▶ _DATA SHOWN_:
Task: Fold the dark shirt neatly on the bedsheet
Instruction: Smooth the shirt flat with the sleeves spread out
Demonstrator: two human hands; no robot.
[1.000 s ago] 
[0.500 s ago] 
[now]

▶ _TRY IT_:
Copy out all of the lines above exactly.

▶ _ANSWER TO THIS TASK_:
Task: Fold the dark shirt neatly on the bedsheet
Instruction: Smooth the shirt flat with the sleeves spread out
Demonstrator: two human hands; no robot.
[1.000 s ago] 
[0.500 s ago] 
[now]

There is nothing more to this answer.